■ **DIRECTIONS**
Stop after the line containing "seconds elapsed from"; retype every line of the data before it exactly, starting from the first.

=== Section Start ===

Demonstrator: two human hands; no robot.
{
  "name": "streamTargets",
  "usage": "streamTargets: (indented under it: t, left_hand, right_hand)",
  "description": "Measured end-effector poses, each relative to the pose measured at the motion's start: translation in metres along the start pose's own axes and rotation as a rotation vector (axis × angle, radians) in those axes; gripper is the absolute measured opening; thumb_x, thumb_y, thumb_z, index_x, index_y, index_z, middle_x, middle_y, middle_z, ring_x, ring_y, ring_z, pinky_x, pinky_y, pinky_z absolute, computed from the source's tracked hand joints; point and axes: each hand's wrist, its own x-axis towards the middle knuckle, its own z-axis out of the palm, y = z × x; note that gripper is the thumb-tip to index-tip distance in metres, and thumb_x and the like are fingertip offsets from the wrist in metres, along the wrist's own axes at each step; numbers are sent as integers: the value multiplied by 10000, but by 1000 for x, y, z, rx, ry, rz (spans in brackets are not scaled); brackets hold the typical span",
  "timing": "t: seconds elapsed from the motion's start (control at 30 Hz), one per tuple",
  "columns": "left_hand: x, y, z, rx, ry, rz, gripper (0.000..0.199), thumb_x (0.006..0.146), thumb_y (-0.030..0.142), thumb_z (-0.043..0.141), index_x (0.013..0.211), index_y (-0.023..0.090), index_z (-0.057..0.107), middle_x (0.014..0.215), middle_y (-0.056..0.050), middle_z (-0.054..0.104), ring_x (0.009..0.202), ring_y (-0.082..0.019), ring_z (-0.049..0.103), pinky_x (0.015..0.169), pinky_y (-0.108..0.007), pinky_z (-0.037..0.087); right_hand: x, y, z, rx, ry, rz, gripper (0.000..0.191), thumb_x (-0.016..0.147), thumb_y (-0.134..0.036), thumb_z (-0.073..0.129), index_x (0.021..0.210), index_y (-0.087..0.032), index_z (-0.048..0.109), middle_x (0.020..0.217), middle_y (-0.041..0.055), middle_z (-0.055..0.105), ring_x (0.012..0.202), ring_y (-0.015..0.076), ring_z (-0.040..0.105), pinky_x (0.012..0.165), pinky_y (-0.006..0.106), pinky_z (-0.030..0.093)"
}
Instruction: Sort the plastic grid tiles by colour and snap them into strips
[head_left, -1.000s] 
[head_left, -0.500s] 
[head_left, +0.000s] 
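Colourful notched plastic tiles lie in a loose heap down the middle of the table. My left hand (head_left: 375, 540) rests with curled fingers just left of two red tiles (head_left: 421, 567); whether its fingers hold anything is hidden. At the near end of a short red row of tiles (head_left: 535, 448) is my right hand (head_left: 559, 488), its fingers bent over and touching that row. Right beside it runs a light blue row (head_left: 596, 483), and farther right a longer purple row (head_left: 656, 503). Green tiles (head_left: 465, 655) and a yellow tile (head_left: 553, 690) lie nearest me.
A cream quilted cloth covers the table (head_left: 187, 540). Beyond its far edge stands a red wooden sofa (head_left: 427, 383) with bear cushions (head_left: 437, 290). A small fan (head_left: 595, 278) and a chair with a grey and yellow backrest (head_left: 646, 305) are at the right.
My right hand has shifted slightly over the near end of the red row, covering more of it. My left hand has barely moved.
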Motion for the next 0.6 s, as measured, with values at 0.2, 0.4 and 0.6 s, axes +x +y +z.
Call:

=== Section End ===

■ **EXPECTED ANSWER**
Demonstrator: two human hands; no robot.
{
  "name": "streamTargets",
  "usage": "streamTargets: (indented under it: t, left_hand, right_hand)",
  "description": "Measured end-effector poses, each relative to the pose measured at the motion's start: translation in metres along the start pose's own axes and rotation as a rotation vector (axis × angle, radians) in those axes; gripper is the absolute measured opening; thumb_x, thumb_y, thumb_z, index_x, index_y, index_z, middle_x, middle_y, middle_z, ring_x, ring_y, ring_z, pinky_x, pinky_y, pinky_z absolute, computed from the source's tracked hand joints; point and axes: each hand's wrist, its own x-axis towards the middle knuckle, its own z-axis out of the palm, y = z × x; note that gripper is the thumb-tip to index-tip distance in metres, and thumb_x and the like are fingertip offsets from the wrist in metres, along the wrist's own axes at each step; numbers are sent as integers: the value multiplied by 10000, but by 1000 for x, y, z, rx, ry, rz (spans in brackets are not scaled); brackets hold the typical span",
  "timing": "t: seconds elapsed from the motion's start (control at 30 Hz), one per tuple",

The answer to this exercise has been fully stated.